Respect privacy while being realistic about supervision. Consider door alarms for younger children only where assessed and agreed; generally, supervision should be relational, not intrusive, and should evolve as trust grows.

Health, identity and culture

Make space for each child’s cultural and faith needs, food preferences, and personal items. Brothers and sisters may have different identities and histories; help them celebrate both their shared story and what makes them unique.

Building a system around siblings

Commissioning and sufficiency

At system level, sufficiency strategies should explicitly model demand for different sibling sizes and ages and develop carer recruitment, support and housing partnerships accordingly.

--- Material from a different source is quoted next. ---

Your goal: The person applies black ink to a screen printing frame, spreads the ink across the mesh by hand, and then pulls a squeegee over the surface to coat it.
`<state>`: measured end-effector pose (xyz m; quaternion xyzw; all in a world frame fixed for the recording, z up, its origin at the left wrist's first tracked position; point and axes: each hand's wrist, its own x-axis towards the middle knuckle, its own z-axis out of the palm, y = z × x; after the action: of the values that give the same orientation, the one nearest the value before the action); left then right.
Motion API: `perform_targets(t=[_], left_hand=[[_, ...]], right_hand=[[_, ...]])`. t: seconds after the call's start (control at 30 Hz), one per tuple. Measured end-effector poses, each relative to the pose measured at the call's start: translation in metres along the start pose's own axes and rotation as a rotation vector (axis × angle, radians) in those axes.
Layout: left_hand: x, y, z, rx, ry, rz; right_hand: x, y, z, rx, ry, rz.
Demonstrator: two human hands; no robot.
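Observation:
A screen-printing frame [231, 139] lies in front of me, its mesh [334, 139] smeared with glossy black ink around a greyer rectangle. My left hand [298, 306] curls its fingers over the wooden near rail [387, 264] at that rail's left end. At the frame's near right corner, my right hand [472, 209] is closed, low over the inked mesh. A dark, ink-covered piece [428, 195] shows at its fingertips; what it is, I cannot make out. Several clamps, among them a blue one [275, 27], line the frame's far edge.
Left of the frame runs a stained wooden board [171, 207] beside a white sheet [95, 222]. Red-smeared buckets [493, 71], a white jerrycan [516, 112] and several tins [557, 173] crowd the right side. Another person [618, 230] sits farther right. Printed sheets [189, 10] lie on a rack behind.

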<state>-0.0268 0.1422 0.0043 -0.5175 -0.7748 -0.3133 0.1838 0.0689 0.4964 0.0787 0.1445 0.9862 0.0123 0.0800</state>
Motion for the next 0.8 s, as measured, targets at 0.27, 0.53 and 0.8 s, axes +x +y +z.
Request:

Where wider reforms are underway, sibling priorities need to be front and centre so local areas can avoid separations driven by capacity rather than children’s best interests.

Continuous improvement

Agencies can review disruption meetings and learning logs from sibling placements—both successful and struggling—to refine matching questions, training content and support offers. Peer support groups for carers of siblings (including Mockingbird or similar) provide practical wisdom and reduce burnout.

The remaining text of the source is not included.